● **THE TASK**: When you output the records, match them exactly and omit any picture they include.

● **DATA SHOWN**:

◆ ◆ ◆ ◆ ◆

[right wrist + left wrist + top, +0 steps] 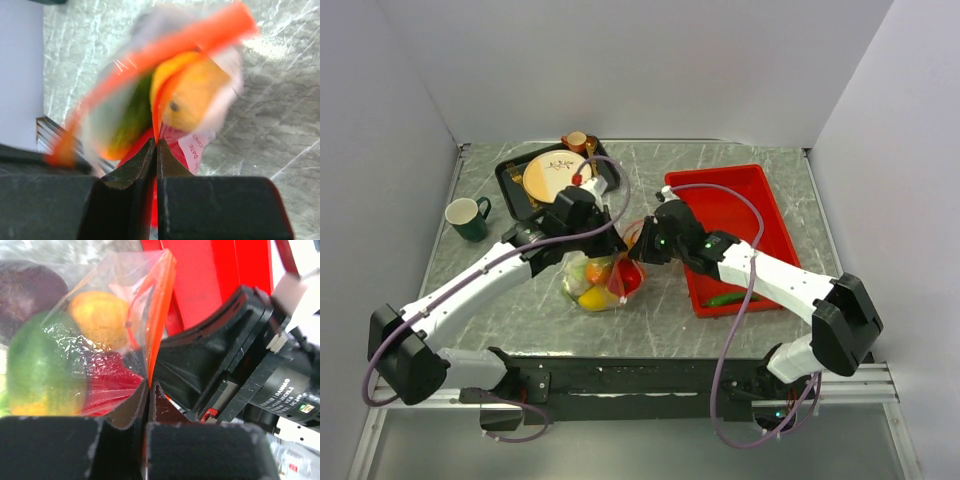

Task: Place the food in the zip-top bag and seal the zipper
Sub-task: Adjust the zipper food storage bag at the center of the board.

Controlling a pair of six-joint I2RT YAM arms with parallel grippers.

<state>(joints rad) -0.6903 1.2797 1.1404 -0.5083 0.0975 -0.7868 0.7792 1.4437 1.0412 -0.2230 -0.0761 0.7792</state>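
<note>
The zip-top bag lies mid-table, holding several toy foods. Through its plastic I make out an orange, a red-green mango, a red pepper and a dark purple fruit. My left gripper is shut on the orange-red zipper. My right gripper is shut on the same zipper, just right of the left one. The bag is blurred in the right wrist view, with a yellow mango inside. A green chili lies in the red tray.
The red tray sits to the right, under my right arm. At the back left a black tray carries a beige plate. A green mug stands at the left, and a small brown cup at the back.
</note>
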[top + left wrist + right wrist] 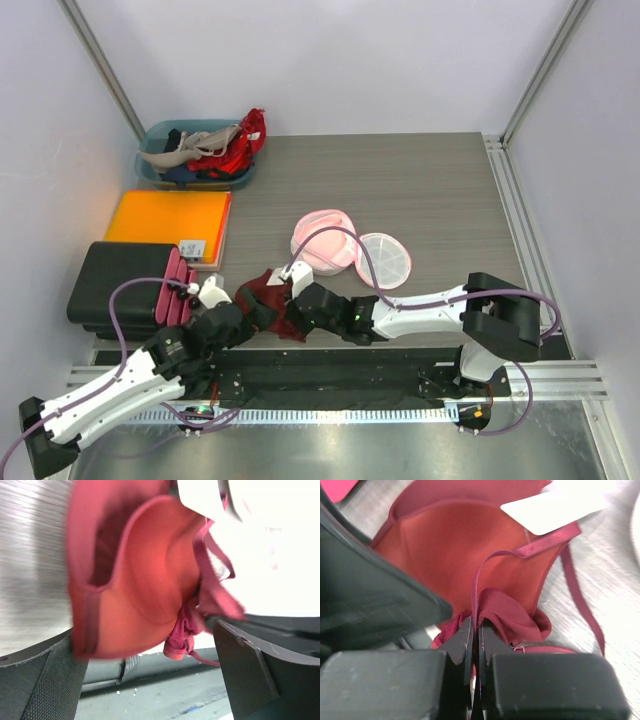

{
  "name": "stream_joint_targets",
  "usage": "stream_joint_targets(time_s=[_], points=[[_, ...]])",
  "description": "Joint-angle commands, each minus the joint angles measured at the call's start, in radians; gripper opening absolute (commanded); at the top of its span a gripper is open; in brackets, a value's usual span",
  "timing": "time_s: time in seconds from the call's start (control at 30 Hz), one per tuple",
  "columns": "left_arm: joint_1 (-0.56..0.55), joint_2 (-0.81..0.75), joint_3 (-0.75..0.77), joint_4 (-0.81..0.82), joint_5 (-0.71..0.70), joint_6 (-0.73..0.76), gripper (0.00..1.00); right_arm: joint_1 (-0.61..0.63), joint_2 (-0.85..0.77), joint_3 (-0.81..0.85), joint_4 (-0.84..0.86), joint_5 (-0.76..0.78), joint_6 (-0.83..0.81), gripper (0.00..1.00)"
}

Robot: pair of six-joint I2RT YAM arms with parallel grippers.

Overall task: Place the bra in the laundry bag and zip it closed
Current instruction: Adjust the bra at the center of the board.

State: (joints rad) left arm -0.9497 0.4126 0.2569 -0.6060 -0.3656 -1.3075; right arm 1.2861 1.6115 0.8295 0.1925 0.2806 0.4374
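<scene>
A dark red bra lies bunched at the table's near edge between my two grippers. My right gripper is shut on it. In the right wrist view the jaws pinch a fold of fabric and a thin strap of the bra. My left gripper stands open, its fingers wide apart beside the bra's cup, which hangs between them. The laundry bag, a round white mesh pouch with pink trim, lies open behind the bra, its flap spread to the right.
A teal bin of clothes sits at the back left. In front of it lie an orange folder and a black case with pink items beside it. A metal rail runs along the near edge.
</scene>
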Motion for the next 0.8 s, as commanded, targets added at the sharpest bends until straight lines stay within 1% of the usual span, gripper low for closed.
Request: stream_joint_targets(time_s=[0.0, 0.13, 0.27, 0.37, 0.47, 0.5, 0.6, 0.73, 0.77], points=[[-0.004, -0.043, 0.106, -0.247, -0.133, -0.099, 1.00, -0.016, -0.036, 0.011, -0.001, -0.127, -0.038, 0.06], [-0.004, 0.001, 0.171, -0.381, -0.235, -0.166, 1.00, -0.037, -0.047, 0.003, -0.011, -0.168, -0.052, 0.08], [-0.004, 0.118, 0.240, -0.423, -0.279, -0.208, 1.00, -0.059, -0.052, 0.005, -0.013, -0.204, -0.058, 0.09], [-0.006, 0.213, 0.251, -0.414, -0.311, -0.194, 1.00, -0.064, -0.039, 0.017, -0.018, -0.236, -0.069, 0.10], [-0.003, 0.267, 0.228, -0.309, -0.351, -0.138, 1.00, -0.070, -0.038, 0.020, -0.013, -0.248, -0.071, 0.10], [-0.003, 0.275, 0.217, -0.226, -0.352, -0.077, 1.00, -0.073, -0.036, 0.019, -0.011, -0.254, -0.071, 0.10], [-0.003, 0.276, 0.164, -0.063, -0.343, 0.090, 1.00, -0.083, -0.050, 0.005, -0.013, -0.265, -0.071, 0.10], [-0.001, 0.241, 0.118, 0.035, -0.319, 0.224, 1.00, -0.102, -0.078, -0.023, -0.010, -0.268, -0.066, 0.10], [-0.001, 0.229, 0.107, 0.049, -0.306, 0.237, 1.00, -0.103, -0.085, -0.032, -0.007, -0.302, -0.065, 0.10]])
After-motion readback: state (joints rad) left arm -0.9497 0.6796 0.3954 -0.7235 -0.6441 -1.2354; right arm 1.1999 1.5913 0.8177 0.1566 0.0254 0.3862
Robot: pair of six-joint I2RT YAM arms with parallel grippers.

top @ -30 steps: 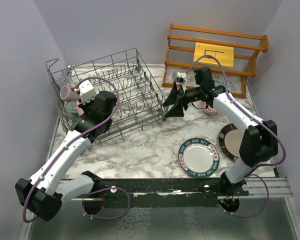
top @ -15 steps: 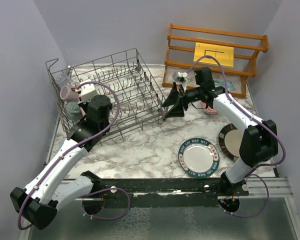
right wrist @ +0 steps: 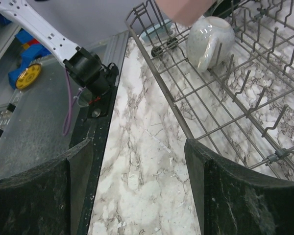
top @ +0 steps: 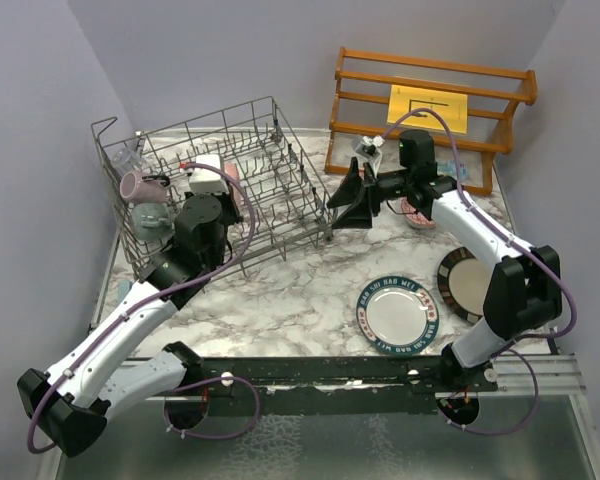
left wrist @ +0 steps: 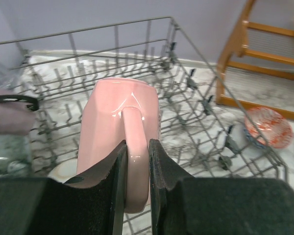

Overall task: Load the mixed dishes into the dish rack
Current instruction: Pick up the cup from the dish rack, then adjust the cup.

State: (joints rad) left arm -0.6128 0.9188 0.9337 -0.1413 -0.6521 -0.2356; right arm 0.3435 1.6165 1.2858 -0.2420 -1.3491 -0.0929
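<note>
My left gripper (left wrist: 136, 166) is shut on the handle of a pink mug (left wrist: 120, 127), which hangs over the tines of the grey wire dish rack (top: 270, 160). At the rack's left end sit a mauve mug (top: 135, 186), a grey mug (top: 152, 218) and a clear glass (top: 128, 155). Just off the rack's right end my right gripper (top: 352, 195) stands open over bare marble, holding nothing. A red-patterned bowl (top: 417, 212) lies behind the right arm. The blue-rimmed lettered plate (top: 398, 315) and the dark-rimmed beige plate (top: 460, 283) lie flat at front right.
An orange-brown wooden shelf (top: 430, 140) with a yellow card (top: 427, 108) stands at the back right. The right wrist view shows the rack's rim (right wrist: 157, 73) close on the right and the dark rail (right wrist: 93, 142) along the table's near edge.
My left arm has carried the pink mug to the right, farther over the rack's middle. The right gripper has shifted slightly and stayed open.
</note>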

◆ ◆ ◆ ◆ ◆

● **RESPONSE TO THIS EXERCISE**:
[right wrist + left wrist + top, +0 steps] 

Task: Place the food in the zip-top bag and seal the zipper
Sub-task: Adjust the zipper food storage bag at the center of the board.

Controlling a pair of six-joint I2RT YAM arms with parallel grippers.

<state>(joints rad) -0.6903 1.2797 1.1404 -0.5083 0.0975 -0.7868 0.7792 1.4437 1.0412 -0.2230 -0.0761 0.7792</state>
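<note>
The zip-top bag lies mid-table, holding several toy foods. Through its plastic I make out an orange, a red-green mango, a red pepper and a dark purple fruit. My left gripper is shut on the orange-red zipper. My right gripper is shut on the same zipper, just right of the left one. The bag is blurred in the right wrist view, with a yellow mango inside. A green chili lies in the red tray.
The red tray sits to the right, under my right arm. At the back left a black tray carries a beige plate. A green mug stands at the left, and a small brown cup at the back.
</note>
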[top + left wrist + right wrist] 

{
  "name": "stream_joint_targets",
  "usage": "stream_joint_targets(time_s=[_], points=[[_, ...]])",
  "description": "Joint-angle commands, each minus the joint angles measured at the call's start, in radians; gripper opening absolute (commanded); at the top of its span a gripper is open; in brackets, a value's usual span",
  "timing": "time_s: time in seconds from the call's start (control at 30 Hz), one per tuple",
  "columns": "left_arm: joint_1 (-0.56..0.55), joint_2 (-0.81..0.75), joint_3 (-0.75..0.77), joint_4 (-0.81..0.82), joint_5 (-0.71..0.70), joint_6 (-0.73..0.76), gripper (0.00..1.00); right_arm: joint_1 (-0.61..0.63), joint_2 (-0.85..0.77), joint_3 (-0.81..0.85), joint_4 (-0.84..0.86), joint_5 (-0.76..0.78), joint_6 (-0.83..0.81), gripper (0.00..1.00)"
}

Robot: pair of six-joint I2RT YAM arms with parallel grippers.

Overall task: Place the bra in the laundry bag and zip it closed
Current instruction: Adjust the bra at the center of the board.

State: (joints rad) left arm -0.9497 0.4126 0.2569 -0.6060 -0.3656 -1.3075; right arm 1.2861 1.6115 0.8295 0.1925 0.2806 0.4374
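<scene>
A dark red bra lies bunched at the table's near edge between my two grippers. My right gripper is shut on it. In the right wrist view the jaws pinch a fold of fabric and a thin strap of the bra. My left gripper stands open, its fingers wide apart beside the bra's cup, which hangs between them. The laundry bag, a round white mesh pouch with pink trim, lies open behind the bra, its flap spread to the right.
A teal bin of clothes sits at the back left. In front of it lie an orange folder and a black case with pink items beside it. A metal rail runs along the near edge.
</scene>
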Motion for the next 0.8 s, as commanded, targets added at the sharpest bends until straight lines stay within 1% of the usual span, gripper low for closed.
Request: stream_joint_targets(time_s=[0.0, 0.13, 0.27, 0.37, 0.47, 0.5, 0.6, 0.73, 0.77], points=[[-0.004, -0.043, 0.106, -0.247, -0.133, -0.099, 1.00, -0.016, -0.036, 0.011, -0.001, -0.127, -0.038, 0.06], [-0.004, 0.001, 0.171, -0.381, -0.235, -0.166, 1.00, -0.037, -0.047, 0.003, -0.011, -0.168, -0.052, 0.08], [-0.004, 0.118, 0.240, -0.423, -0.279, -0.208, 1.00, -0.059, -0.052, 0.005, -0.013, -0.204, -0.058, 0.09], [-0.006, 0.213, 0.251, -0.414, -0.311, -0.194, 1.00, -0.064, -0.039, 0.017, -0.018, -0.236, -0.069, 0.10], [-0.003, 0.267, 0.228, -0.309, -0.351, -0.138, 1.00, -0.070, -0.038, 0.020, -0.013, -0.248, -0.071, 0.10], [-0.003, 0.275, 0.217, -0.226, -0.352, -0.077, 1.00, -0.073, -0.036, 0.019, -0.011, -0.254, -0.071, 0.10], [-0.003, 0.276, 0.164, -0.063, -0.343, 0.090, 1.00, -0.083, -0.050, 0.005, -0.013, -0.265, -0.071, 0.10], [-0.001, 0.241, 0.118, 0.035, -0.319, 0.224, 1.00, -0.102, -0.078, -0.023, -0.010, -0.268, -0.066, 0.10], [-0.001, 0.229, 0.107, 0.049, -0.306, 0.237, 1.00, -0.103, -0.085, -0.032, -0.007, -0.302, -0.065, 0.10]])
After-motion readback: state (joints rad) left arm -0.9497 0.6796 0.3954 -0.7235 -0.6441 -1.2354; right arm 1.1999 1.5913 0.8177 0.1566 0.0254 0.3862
Robot: pair of six-joint I2RT YAM arms with parallel grippers.

top @ -30 steps: 
top @ -15 steps: 
right wrist @ +0 steps: 
top @ +0 steps: 
left wrist @ +0 steps: 

Overall task: Load the mixed dishes into the dish rack
Current instruction: Pick up the cup from the dish rack, then adjust the cup.

State: (joints rad) left arm -0.6128 0.9188 0.9337 -0.1413 -0.6521 -0.2356; right arm 0.3435 1.6165 1.2858 -0.2420 -1.3491 -0.0929
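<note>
My left gripper (left wrist: 136, 166) is shut on the handle of a pink mug (left wrist: 120, 127), which hangs over the tines of the grey wire dish rack (top: 270, 160). At the rack's left end sit a mauve mug (top: 135, 186), a grey mug (top: 152, 218) and a clear glass (top: 128, 155). Just off the rack's right end my right gripper (top: 352, 195) stands open over bare marble, holding nothing. A red-patterned bowl (top: 417, 212) lies behind the right arm. The blue-rimmed lettered plate (top: 398, 315) and the dark-rimmed beige plate (top: 460, 283) lie flat at front right.
An orange-brown wooden shelf (top: 430, 140) with a yellow card (top: 427, 108) stands at the back right. The right wrist view shows the rack's rim (right wrist: 157, 73) close on the right and the dark rail (right wrist: 93, 142) along the table's near edge.
My left arm has carried the pink mug to the right, farther over the rack's middle. The right gripper has shifted slightly and stayed open.
</note>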

The exercise is done, and no more output is needed.